Our understanding of the significance of the story depends on the larger context. Because what we really see here is the beginning of the transformation of Jacob, marked by the change in his name. Where he has been dishonest and crafty, he will become the true patriarch and the father of the nation of God's chosen people, beginning with his coming reconciliation with Esau. Jacob has fought with God. He has not emerged unscathed. He is permanently lamed, but there is a deeper and more fundamental change in Jacob. He has been remade, recast, as a result of the battle.
Romans 9:1-5
Paul was a man for all seasons and a man of all contexts in the first-century world. He was a Jew of the tribe of Benjamin, he was a citizen of Rome, he was born in the Greek-speaking city of Tarsus, he was a Pharisee, and he was an apostle of Jesus Christ. The New Testament reports many of the struggles within him over all of those roles and positions, not least of which was the fact that he had been a persecutor of the church. Yet no conflict within him brought him more anguish than the fact and the fate of his people, Israel.

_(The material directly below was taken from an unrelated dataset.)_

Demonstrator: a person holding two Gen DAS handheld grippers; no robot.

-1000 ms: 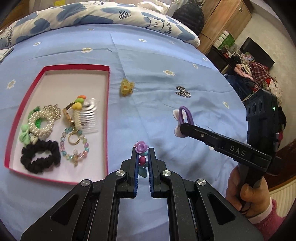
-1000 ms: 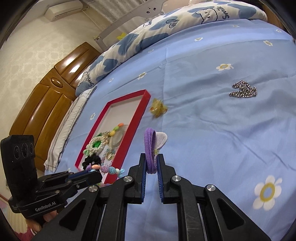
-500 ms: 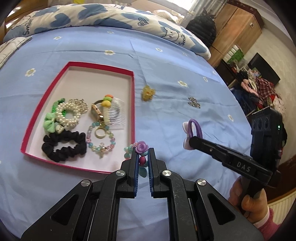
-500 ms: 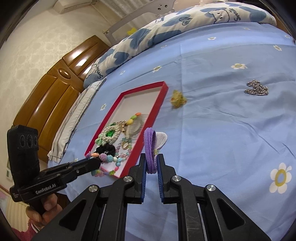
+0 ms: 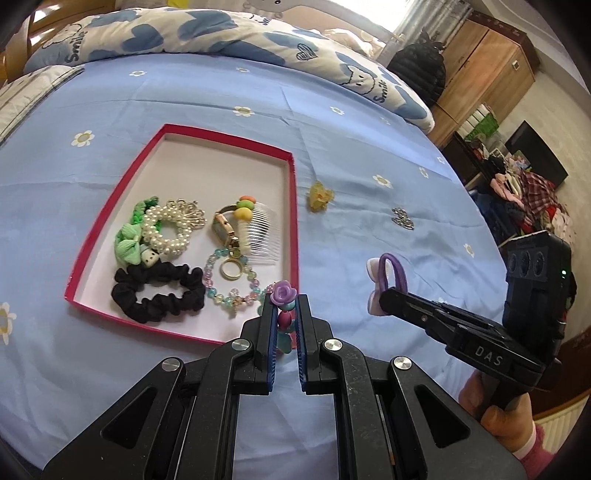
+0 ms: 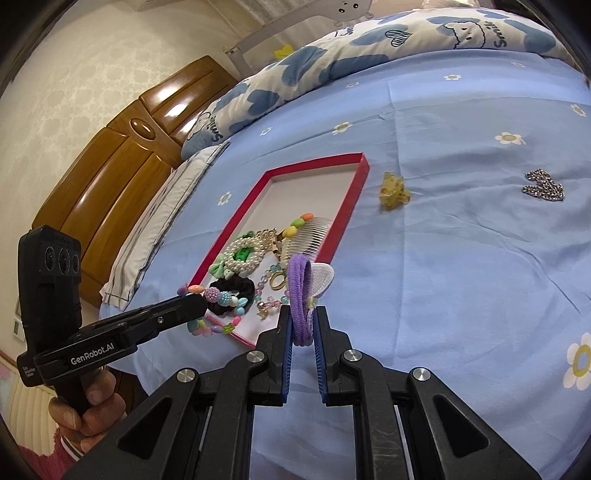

This short reading is but a fragment of, the introduction to, the great struggle of Paul with the question of the Jews, chapters 9-11 of Romans. How do you deal with the fact of Israel's unbelief that the Jews have not come -- in Paul's time or in ours -- to know Jesus of Nazareth as the Messiah?
The depth of Paul's feeling is clear: not only does he state it uncategorically in verse 2, but he even goes on to say in verse 3 that if he could be accursed and thereby bring Israel to Christ, he would do so gladly.
Then we come to verses 4 and 5, a uniquely powerful statement about Israel, particularly in the NRSV: "They are Israelites, and to them belong the adoption, the glory, the covenants, the giving of the law, the worship, and the promises; to them belong the patriarchs, and from them, according to the flesh, comes the Messiah, who is over all, God blessed forever. Amen."
The last doxological lines of verse 5 have long been argued about. The argument is one of punctuation, so it really isn't clear from the Greek. Here's the question: Does Paul intend "God" to be in apposition with "Messiah"? (NRSV). In other words, is Paul intending to say that Jesus is God? The KJV and the RSV both render christos "Christ," while the NRSV changes matters slightly by translating it "Messiah." In the RSV the blessing is directed to God, who is not identified with Christ. The KJV and the NRSV are more ambiguous, which is probably the best place to leave it.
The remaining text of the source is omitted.